- [Task objective]
Quote all lines below exactly. Images stay out.

- [Data block]

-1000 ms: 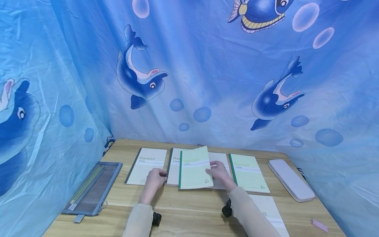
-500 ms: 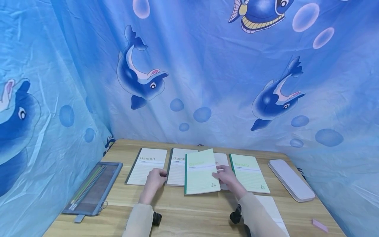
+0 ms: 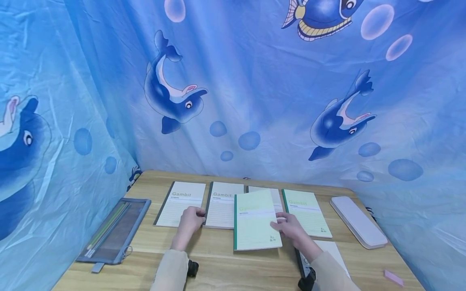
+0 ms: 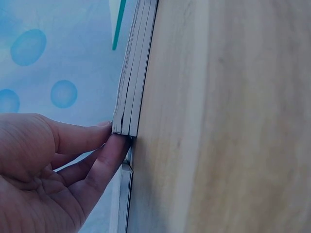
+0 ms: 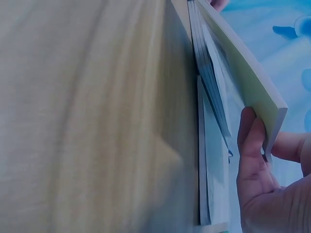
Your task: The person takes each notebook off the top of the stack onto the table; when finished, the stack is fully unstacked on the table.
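My right hand (image 3: pixel 291 228) holds a pale green notebook (image 3: pixel 256 222) with a green spine by its right edge. In the right wrist view the thumb and fingers pinch that notebook (image 5: pixel 257 87), which is lifted and tilted above the other notebooks. My left hand (image 3: pixel 191 222) is at the lower left corner of a stack of white Gambit notebooks (image 3: pixel 223 210) with a dark spine. Seen from the left wrist, thumb and forefinger grip the corner of this stack (image 4: pixel 132 87). Behind the green notebook, another white notebook (image 3: pixel 271 195) is partly hidden.
Another white notebook (image 3: pixel 182 206) lies at the left, a green one (image 3: pixel 305 210) at the right. A further white notebook (image 3: pixel 336 254) is partly under the right forearm. Also there are a mesh pencil pouch (image 3: pixel 123 230), a pale case (image 3: pixel 358 222) and a pink eraser (image 3: pixel 393 277).
My right hand has drawn the green notebook to the right and toward me, uncovering more of the white notebooks behind it. The left hand has stayed in place.
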Demonstrator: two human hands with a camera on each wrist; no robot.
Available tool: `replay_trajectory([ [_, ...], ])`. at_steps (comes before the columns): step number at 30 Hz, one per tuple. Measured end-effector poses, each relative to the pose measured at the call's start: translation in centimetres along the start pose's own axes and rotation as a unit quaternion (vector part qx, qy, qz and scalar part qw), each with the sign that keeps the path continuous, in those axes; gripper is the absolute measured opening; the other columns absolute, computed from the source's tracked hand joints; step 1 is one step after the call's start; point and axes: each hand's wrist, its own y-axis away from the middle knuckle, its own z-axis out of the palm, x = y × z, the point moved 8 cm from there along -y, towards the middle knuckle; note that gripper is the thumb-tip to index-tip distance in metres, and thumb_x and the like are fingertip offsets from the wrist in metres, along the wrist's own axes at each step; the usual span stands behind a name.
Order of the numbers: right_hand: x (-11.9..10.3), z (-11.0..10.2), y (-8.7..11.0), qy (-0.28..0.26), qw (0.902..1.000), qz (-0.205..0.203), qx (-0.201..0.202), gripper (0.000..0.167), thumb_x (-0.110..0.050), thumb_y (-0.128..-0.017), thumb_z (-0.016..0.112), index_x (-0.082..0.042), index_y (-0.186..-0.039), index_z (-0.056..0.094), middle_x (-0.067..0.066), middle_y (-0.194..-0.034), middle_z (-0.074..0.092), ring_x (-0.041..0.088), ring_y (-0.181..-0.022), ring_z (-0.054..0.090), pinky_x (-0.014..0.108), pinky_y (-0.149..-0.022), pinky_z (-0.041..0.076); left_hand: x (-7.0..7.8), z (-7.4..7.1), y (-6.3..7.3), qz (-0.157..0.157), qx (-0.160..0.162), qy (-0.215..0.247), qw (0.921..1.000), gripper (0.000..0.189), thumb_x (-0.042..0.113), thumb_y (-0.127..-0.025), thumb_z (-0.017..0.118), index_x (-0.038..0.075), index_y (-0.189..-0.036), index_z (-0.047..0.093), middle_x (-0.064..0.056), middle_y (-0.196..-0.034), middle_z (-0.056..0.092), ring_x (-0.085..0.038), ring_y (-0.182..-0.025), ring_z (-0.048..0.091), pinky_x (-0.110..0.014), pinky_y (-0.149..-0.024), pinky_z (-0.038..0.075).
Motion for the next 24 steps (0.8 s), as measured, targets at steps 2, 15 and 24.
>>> replay_trajectory([
  [2,0.2,-0.3,0.5,0.002,1.0,0.0,0.005,0.054,-0.014,-0.092,0.071,0.008,-0.135,0.047,0.016,-0.108,0.066,0.023,-0.085,0.066,0.036,-0.071,0.055,-0.1,0.0,0.0,0.002,0.001,0.001,1.0,0.02,-0.007,-0.082,0.07,-0.008,-0.102,0.072,-0.022,-0.101,0.072,-0.04,-0.102,0.066,-0.052,-0.089,0.053],
  [15,1.8,-1.6,3.7,-0.002,0.9997,0.023,0.0,0.062,-0.015,-0.091,0.071,0.011,-0.139,0.041,0.023,-0.117,0.065,0.025,-0.087,0.068,0.041,-0.075,0.055,-0.2,0.1,-0.1,-0.004,0.0,0.006,1.0,0.021,-0.008,-0.082,0.07,-0.007,-0.103,0.072,-0.022,-0.1,0.072,-0.039,-0.1,0.067,-0.05,-0.088,0.053],
  [24,3.6,-2.1,6.3,-0.032,0.9976,0.029,-0.055,0.063,-0.015,-0.094,0.068,0.016,-0.138,0.036,0.01,-0.098,0.072,0.024,-0.083,0.07,0.038,-0.073,0.056,-0.2,0.1,-0.1,-0.007,-0.002,0.004,1.0,0.022,-0.007,-0.082,0.07,-0.008,-0.104,0.071,-0.022,-0.099,0.071,-0.037,-0.098,0.067,-0.049,-0.087,0.054],
])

- [Answer area]
-1000 ms: 
-500 ms: 
+0 ms: 
+0 ms: 
+0 ms: 
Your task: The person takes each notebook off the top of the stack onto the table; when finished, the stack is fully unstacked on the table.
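My right hand (image 3: pixel 291 228) holds a pale green notebook (image 3: pixel 256 222) with a green spine by its right edge. In the right wrist view the thumb and fingers pinch that notebook (image 5: pixel 257 87), which is lifted and tilted above the other notebooks. My left hand (image 3: pixel 191 222) is at the lower left corner of a stack of white Gambit notebooks (image 3: pixel 223 210) with a dark spine. Seen from the left wrist, thumb and forefinger grip the corner of this stack (image 4: pixel 132 87). Behind the green notebook, another white notebook (image 3: pixel 271 195) is partly hidden.
Another white notebook (image 3: pixel 182 206) lies at the left, a green one (image 3: pixel 305 210) at the right. A further white notebook (image 3: pixel 336 254) is partly under the right forearm. Also there are a mesh pencil pouch (image 3: pixel 123 230), a pale case (image 3: pixel 358 222) and a pink eraser (image 3: pixel 393 277).
My right hand has drawn the green notebook to the right and toward me, uncovering more of the white notebooks behind it. The left hand has stayed in place.
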Demonstrator: two human hands with a camera on each wrist; no robot.
Available tool: `replay_trajectory([ [_, ...], ])`. at_steps (comes before the columns): step number at 30 Hz, one per tuple. Measured end-effector poses, each relative to the pose measured at the call's start: translation in centimetres along the start pose's own axes and rotation as a unit quaternion (vector part qx, qy, qz and scalar part qw), each with the sign that keeps the path continuous, in those axes; gripper is the absolute measured opening; the other columns absolute, computed from the source's tracked hand joints; step 1 is one step after the call's start; point and axes: each hand's wrist, its own y-axis away from the middle knuckle, its own z-axis out of the palm, x = y × z, the point moved 8 cm from there along -y, towards the middle knuckle; note that gripper is the thumb-tip to index-tip distance in metres, and thumb_x and the like are fingertip offsets from the wrist in metres, along the wrist's own axes at each step; the usual span stands behind a name.
Order of the numbers: right_hand: x (-11.9..10.3), z (-11.0..10.2), y (-8.7..11.0), qy (-0.28..0.26), qw (0.902..1.000), qz (-0.205..0.203), qx (-0.201..0.202), gripper (0.000..0.167), thumb_x (-0.110..0.050), thumb_y (-0.128..-0.017), thumb_z (-0.016..0.112), index_x (-0.082..0.042), index_y (-0.186..-0.039), index_z (-0.056..0.094), middle_x (-0.067..0.066), middle_y (-0.194..-0.034), middle_z (-0.074..0.092), ring_x (-0.041..0.088), ring_y (-0.181..-0.022), ring_z (-0.054..0.090), pinky_x (-0.014..0.108), pinky_y (-0.149..-0.022), pinky_z (-0.041..0.076); left_hand: x (-7.0..7.8), z (-7.4..7.1), y (-6.3..7.3), qz (-0.157..0.157), qx (-0.160..0.162), qy (-0.215..0.247), qw (0.921..1.000), gripper (0.000..0.189), thumb_x (-0.042..0.113), thumb_y (-0.127..-0.025), thumb_z (-0.017..0.118), index_x (-0.038..0.075), index_y (-0.189..-0.036), index_z (-0.047..0.093), middle_x (-0.064..0.056), middle_y (-0.196..-0.034), middle_z (-0.056..0.092), ring_x (-0.085..0.038), ring_y (-0.182..-0.025), ring_z (-0.048..0.091), pinky_x (-0.110..0.014), pinky_y (-0.149..-0.024), pinky_z (-0.038..0.075).
Motion for the next 24 steps (0.8 s), as measured, targets at steps 2, 15 and 24.
>>> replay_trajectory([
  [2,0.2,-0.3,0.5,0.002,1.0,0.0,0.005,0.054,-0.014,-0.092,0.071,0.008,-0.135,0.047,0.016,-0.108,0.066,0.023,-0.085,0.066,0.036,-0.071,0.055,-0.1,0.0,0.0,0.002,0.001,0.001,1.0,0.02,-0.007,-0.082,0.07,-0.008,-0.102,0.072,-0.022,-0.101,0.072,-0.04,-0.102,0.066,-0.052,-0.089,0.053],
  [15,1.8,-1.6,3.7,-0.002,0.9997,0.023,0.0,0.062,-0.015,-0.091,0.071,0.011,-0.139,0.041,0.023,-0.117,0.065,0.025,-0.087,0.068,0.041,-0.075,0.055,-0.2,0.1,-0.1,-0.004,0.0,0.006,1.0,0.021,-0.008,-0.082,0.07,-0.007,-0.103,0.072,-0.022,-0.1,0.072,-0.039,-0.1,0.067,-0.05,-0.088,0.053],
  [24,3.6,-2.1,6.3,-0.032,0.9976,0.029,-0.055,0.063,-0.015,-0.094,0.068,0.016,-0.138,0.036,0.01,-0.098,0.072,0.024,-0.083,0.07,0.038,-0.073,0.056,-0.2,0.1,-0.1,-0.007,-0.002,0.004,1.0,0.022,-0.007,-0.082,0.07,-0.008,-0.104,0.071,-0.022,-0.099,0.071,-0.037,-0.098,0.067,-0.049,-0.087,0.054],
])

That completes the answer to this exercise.